Depois dos sudaneses, os imigrantes da Eritreia, a maior parte dos 60 mil ilegais que chegaram a Israel nos últimos meses, são o próximo alvo. Yishai prometeu, segundo o jornal The Jerusalem Post, usar "todo seu poder" para "obter aprovação legal para prender e deportar de Israel os infiltrados eritreus". No caso dos imigrantes da Eritreia há também uma dificuldade jurídica. Israel não pode deportá-los pois eles ficariam sujeitos a perseguição por parte da ditadura que comanda o país africano. A Eritreia considera a maioria desses imigrantes como desertores, pois lá o serviço militar de um ano e meio é obrigatório entre os 17 e os 45 anos, e muitas vezes estendido por tempo indeterminado.
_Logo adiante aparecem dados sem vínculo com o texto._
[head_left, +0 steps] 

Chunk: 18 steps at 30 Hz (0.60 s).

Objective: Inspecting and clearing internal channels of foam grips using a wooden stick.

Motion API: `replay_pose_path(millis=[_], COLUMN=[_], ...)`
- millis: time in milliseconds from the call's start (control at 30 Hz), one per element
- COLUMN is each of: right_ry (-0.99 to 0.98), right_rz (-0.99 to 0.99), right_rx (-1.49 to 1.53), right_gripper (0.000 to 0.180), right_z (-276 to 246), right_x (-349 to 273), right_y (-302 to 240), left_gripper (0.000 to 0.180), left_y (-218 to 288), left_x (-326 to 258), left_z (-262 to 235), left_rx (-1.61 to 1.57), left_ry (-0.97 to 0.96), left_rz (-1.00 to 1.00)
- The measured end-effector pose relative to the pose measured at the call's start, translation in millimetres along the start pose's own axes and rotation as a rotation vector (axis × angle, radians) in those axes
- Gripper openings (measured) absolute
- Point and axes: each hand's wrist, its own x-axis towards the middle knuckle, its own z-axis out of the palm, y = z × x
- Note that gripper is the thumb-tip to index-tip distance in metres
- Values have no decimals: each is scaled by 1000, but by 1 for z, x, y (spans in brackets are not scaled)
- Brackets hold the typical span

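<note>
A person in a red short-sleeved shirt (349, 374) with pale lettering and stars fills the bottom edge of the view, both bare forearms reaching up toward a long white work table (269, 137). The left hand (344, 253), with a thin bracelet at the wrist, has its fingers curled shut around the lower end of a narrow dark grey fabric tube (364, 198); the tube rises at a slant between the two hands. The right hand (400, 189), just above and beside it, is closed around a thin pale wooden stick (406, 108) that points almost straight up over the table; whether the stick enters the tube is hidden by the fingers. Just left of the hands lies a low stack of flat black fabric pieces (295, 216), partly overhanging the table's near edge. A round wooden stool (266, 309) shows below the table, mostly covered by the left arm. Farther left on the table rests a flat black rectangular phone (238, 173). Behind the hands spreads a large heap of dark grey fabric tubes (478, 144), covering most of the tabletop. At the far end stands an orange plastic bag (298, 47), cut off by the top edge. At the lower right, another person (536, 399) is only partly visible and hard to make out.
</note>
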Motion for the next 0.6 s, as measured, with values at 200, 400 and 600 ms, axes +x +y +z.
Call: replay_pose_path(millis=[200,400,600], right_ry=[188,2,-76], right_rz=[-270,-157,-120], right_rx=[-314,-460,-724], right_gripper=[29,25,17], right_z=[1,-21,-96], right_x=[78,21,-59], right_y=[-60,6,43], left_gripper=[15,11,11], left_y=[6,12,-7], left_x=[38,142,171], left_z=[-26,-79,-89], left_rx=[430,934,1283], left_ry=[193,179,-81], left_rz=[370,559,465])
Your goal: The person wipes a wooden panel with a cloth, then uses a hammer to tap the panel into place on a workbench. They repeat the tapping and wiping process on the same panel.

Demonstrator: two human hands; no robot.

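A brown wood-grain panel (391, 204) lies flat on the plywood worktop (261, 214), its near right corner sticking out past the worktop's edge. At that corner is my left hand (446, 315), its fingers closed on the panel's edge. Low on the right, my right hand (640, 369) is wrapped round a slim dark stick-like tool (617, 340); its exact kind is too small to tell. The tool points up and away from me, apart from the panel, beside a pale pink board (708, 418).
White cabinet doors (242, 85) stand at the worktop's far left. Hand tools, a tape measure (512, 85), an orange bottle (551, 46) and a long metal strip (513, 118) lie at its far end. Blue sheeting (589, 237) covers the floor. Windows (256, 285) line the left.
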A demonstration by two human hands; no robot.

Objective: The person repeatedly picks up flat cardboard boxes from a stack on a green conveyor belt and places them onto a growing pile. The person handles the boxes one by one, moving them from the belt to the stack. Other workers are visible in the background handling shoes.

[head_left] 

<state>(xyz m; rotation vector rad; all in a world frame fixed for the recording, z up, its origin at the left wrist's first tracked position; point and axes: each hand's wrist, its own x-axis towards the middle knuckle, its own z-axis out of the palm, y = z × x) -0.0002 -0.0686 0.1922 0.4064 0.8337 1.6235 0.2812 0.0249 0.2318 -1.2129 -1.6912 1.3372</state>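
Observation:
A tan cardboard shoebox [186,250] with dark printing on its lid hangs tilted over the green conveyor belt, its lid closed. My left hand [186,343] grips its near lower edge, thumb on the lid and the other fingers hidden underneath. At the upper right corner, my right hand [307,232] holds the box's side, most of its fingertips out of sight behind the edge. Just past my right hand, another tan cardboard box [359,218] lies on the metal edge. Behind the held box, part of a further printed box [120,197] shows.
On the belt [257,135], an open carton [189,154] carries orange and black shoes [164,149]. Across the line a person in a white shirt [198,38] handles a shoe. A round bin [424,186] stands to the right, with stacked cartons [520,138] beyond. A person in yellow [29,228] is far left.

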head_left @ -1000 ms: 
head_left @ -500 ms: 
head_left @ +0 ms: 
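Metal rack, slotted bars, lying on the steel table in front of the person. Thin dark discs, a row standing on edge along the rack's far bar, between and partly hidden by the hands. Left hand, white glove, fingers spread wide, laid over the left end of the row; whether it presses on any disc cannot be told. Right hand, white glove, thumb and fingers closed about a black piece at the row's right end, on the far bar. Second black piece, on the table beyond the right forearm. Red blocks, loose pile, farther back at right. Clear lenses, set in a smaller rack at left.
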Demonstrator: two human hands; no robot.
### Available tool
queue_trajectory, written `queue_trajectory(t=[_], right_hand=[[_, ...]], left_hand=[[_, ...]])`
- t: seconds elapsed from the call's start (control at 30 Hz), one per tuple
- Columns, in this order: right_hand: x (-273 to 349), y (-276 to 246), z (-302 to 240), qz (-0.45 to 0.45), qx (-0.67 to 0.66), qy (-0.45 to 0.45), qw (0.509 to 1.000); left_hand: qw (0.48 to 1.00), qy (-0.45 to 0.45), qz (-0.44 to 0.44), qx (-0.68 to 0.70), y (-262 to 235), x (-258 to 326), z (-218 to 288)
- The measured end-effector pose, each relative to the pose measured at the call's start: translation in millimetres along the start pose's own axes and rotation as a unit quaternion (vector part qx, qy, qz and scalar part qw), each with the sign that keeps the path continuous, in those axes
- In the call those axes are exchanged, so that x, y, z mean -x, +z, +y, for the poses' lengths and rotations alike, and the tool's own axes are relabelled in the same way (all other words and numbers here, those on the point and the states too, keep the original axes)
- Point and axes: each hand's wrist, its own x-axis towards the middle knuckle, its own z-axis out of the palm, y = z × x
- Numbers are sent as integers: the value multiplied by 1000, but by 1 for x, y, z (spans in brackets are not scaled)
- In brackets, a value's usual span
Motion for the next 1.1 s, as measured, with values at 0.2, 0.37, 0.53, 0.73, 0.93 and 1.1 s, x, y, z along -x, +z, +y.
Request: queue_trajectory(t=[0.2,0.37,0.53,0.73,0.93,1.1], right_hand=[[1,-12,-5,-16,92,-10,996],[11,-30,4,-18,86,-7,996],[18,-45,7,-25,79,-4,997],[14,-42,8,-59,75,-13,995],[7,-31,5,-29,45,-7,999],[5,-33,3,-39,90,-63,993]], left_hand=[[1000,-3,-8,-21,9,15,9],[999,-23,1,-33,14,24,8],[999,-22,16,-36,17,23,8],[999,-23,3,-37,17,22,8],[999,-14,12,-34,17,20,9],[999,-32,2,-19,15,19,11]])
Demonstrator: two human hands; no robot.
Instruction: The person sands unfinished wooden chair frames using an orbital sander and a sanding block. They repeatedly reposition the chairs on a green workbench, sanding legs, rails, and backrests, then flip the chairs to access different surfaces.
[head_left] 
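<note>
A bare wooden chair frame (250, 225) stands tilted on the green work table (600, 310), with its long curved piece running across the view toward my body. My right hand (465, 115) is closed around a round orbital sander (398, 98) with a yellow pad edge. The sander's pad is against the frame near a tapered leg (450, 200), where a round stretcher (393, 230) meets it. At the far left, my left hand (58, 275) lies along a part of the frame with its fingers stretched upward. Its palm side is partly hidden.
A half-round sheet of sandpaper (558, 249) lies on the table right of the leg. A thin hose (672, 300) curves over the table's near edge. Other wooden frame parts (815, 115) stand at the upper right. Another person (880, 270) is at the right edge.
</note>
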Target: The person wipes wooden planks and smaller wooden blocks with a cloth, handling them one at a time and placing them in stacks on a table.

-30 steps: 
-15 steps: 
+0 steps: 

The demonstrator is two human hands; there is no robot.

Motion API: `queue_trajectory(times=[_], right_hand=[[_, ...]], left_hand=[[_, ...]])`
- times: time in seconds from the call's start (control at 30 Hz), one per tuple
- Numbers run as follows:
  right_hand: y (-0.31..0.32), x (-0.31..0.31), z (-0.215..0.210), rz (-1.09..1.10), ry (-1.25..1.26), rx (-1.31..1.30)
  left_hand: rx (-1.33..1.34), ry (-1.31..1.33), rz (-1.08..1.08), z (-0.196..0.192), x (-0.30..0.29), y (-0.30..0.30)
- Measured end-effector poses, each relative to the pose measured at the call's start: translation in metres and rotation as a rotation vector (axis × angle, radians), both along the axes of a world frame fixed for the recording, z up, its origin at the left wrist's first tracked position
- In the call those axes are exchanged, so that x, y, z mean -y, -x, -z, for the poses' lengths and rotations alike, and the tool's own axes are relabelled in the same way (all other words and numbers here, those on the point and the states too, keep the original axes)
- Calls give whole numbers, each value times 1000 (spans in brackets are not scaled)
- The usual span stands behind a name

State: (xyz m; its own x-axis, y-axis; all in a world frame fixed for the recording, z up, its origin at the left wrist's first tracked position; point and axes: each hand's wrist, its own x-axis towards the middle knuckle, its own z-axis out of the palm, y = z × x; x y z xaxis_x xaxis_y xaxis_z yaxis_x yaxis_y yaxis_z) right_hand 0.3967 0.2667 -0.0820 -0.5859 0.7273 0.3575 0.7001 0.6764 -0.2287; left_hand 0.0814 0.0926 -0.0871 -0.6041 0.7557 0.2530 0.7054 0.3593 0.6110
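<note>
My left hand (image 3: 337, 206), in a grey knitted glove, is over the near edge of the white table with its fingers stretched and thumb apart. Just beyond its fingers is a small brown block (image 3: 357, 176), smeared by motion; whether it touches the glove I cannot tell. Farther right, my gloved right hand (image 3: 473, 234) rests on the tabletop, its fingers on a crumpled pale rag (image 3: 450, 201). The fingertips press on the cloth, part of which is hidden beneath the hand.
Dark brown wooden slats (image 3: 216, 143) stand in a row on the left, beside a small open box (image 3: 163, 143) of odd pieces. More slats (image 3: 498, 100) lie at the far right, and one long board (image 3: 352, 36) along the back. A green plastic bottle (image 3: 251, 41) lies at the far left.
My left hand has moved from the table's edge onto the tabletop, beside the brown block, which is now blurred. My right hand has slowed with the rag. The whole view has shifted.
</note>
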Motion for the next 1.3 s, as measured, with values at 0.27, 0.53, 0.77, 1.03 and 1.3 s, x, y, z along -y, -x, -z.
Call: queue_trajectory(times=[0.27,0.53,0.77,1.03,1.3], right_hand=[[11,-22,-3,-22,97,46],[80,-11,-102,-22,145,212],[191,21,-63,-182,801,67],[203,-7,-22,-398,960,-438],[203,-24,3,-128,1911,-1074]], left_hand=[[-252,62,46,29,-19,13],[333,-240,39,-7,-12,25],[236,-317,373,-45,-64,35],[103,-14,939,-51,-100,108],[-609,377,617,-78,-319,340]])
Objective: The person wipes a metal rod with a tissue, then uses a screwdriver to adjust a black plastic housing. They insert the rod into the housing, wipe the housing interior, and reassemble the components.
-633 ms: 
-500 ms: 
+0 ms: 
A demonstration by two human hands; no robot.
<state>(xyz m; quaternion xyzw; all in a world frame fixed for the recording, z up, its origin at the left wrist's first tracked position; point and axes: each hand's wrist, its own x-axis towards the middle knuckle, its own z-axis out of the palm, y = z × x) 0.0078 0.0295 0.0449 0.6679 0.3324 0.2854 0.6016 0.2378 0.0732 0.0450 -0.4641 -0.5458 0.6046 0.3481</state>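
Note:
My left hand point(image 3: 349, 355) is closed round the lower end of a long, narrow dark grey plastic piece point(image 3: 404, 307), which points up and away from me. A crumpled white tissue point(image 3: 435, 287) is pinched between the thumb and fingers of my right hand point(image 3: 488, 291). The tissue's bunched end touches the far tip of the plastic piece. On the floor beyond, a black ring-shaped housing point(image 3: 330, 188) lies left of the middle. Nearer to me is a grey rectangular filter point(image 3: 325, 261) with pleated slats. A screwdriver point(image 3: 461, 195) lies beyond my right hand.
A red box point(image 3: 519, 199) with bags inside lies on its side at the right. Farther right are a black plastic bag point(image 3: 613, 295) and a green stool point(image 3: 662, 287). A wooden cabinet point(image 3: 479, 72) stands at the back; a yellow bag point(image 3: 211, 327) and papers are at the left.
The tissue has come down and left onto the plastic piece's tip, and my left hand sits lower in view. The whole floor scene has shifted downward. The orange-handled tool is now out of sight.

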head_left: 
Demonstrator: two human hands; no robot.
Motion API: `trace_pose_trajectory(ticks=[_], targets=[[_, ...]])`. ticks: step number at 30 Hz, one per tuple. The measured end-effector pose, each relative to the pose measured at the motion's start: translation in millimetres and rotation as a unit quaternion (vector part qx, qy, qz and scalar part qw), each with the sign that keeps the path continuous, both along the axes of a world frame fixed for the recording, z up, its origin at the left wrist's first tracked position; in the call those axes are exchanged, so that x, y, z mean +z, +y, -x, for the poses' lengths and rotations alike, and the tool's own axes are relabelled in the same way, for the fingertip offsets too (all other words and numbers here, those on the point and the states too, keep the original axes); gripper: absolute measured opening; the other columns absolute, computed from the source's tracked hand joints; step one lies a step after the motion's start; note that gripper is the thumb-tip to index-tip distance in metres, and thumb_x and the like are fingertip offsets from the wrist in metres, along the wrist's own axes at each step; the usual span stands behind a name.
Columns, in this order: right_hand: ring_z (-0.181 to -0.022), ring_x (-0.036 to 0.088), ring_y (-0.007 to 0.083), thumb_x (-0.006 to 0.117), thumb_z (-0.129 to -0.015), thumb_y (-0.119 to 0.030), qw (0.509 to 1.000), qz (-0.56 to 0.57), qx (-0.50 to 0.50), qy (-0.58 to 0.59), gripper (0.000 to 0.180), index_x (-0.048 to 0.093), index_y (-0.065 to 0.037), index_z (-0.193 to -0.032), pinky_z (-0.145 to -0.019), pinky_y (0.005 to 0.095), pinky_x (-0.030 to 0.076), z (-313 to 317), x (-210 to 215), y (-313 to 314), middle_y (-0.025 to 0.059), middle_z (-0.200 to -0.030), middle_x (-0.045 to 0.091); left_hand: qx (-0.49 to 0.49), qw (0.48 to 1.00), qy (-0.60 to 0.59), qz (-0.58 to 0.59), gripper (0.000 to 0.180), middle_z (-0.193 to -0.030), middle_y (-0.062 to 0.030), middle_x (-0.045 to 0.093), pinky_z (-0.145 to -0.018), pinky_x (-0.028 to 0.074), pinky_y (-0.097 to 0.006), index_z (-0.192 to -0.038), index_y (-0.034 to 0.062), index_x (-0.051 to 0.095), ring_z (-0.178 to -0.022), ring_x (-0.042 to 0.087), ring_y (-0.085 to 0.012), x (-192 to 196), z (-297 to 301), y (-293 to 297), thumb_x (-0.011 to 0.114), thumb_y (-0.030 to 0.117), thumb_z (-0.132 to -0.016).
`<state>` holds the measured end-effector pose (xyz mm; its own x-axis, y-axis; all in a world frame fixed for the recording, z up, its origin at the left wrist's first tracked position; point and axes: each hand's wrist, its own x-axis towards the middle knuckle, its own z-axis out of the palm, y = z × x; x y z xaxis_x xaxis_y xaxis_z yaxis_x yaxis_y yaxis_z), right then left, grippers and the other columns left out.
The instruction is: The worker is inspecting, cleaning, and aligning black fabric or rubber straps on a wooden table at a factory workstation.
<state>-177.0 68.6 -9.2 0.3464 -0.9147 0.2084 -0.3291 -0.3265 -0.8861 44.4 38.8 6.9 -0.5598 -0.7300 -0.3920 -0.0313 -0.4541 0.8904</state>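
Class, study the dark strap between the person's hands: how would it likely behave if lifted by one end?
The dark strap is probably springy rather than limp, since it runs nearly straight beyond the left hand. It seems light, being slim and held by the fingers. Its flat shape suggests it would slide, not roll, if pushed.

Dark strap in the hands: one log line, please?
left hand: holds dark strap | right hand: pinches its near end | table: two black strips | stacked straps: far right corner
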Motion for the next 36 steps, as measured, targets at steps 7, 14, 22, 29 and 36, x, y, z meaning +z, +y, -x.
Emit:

Medida gerou críticas dentro e fora de Israel

A resposta à nova política do Ministério do Interior foi dura. A Anistia Internacional afirmou que as medidas são "cruéis" e violam tratados internacionais assinados por Israel. Ao site Ynet, um integrante do grupo afirmou que a vontade de Yishai e Netanyahu de "classificar as pessoas que buscam asilo como criminosos é na verdade uma manifestação de seu desejo de serem bem vistos pelo público, mesmo que isso significa agir de forma imoral". Como em muitos outros países do mundo, a chegada de imigrantes ilegais provocou instabilidade no país e . Ao mesmo tempo, houve protestos contra a hostilidade de parte do governo e da sociedade aos imigrantes.

Organizações israelenses também criticaram o ministro. "Prender refugiados do Sudão e de Darfur, que são sobreviventes de genocídio, é uma clara violação da Convenção de Refugiados da ONU", disse a organização Linha para os Trabalhadores Migrantes segundo o jornal Haaretz. "A completa indiferença de Yishai à vida humana é assombrosa", afirmou o advogado Yonatan Berman, da Clínica para os Direitos dos Migrantes.